3 dicas para escolher um plano de saúde

3 dicas para escolher um plano de saúde

Atendimento médico de qualidade e assistência completa em caso de emergência. Essas são as principais vantagens de quem recorre aos convênios particulares. Porém, com tantas opções no mercado, às vezes bate a dúvida. Pois as dicas para escolher um plano de saúde listadas a seguir podem ajudar.

Como escolher um plano de saúde?

O segredo está em comparar ofertas e ler atentamente as cláusulas do contrato. O documento discrimina tanto direitos quanto deveres das partes envolvidas. Na dúvida, atente para três itens principais.

1.Tempo de carência

Quando você contrata um plano de saúde, deve aguardar um período até que a utilização dos serviços seja liberada.
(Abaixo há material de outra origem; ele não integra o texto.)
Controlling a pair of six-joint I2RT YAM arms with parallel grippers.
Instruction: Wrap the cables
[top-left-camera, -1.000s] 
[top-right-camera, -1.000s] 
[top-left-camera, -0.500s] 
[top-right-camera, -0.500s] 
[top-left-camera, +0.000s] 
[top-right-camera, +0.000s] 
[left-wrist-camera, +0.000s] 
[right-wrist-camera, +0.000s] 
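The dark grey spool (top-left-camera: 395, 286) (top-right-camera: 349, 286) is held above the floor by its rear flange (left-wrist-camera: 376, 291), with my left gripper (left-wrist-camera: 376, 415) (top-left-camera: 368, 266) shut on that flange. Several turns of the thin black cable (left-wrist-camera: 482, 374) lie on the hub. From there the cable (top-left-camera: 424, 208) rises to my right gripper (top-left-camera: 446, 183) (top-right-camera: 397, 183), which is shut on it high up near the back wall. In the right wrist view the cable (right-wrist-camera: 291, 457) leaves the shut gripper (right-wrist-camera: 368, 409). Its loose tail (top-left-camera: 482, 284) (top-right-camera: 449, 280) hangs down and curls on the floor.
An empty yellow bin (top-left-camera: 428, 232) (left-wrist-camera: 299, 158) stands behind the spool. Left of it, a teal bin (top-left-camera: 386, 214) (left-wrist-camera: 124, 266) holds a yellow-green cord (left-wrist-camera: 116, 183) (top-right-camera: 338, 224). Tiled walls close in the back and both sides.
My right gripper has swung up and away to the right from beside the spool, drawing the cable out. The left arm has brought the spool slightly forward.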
Trata-se do prazo de carência. A Agência Nacional de Saúde Suplementar (ANS) estipula limites, mas cada operadora determina o tempo que considerar adequado.

Para atendimentos de urgência e emergência, a espera não pode ultrapassar 24 horas. Em outras palavras, se a contratação acontecer hoje, a cobertura já passa a valer amanhã. Porém, nos demais casos, costumam-se aguardar até 180 dias.  É o que ocorre com exames, cirurgias e internações.

As empresas oferecem diferentes condições para seus beneficiários. Planos coletivos, por exemplo, costumam exigir um intervalo de carência bem menor.

Por outro lado, pessoas com doença ou lesão preexistente devem cumprir a chamada Cobertura Parcial Temporária (CPT) por 24 meses. Sob esse regime, não há direito a leito em UTI nem a intervenções cirúrgicas em decorrência do problema. Todos esses detalhes devem ser observados pelo futuro cliente.

2.Tipo de cobertura

Os serviços do plano de saúde também variam de acordo com o pacote escolhido. Quanto mais completo, mais caras tendem a ser as mensalidades.

A modalidade ambulatorial prevê consultas médicas, exames e tratamentos sem internação. O atendimento é feito em clínicas, laboratórios ou consultórios particulares.

Já os procedimentos de emergência se limitam às primeiras 12 horas da ocorrência. Ou seja, se houver um acidente grave e o paciente permanecer mais tempo no hospital, terá que arcar com os custos do tratamento.

Esse gasto extra, no entanto, inexiste em convênios de assistência hospitalar. Além dos procedimentos ambulatoriais, eles dão direito a internação por tempo indeterminado, inclusive em unidade de tratamento intensivo.

Há duas modalidades possíveis: com ou sem obstetrícia. Afinal, não é todo consumidor que precisa de atenção ao parto, por isso esses serviços são oferecidos à parte.

Por fim, há os planos odontológicos. Eles cobrem despesas com consultas de rotina, exames e tratamentos relacionados à saúde bucal.

3.Rede de assistência

Um terceiro ponto que todo beneficiário de plano de saúde deve conhecer é a rede conveniada. São os laboratórios, as clínicas, os consultórios e os hospitais que aceitam o convênio. A lista atualizada deve estar disponível ao consumidor, antes mesmo da contratação.

A credibilidade dos profissionais e das instituições é um fator a se considerar. Outra questão diz respeito ao estilo de vida do titular e de seus dependentes.

Se a família viaja bastante, pode precisar de atendimento médico em outro estado, ou mesmo em território estrangeiro. Para essas situações, recomenda-se a comodidade de um plano com abrangência nacional ou internacional.

Existem, também, as pessoas que não se deslocam tanto, mas que moram numa região bem servida de médicos. Para elas, a abrangência regional pode ser suficiente.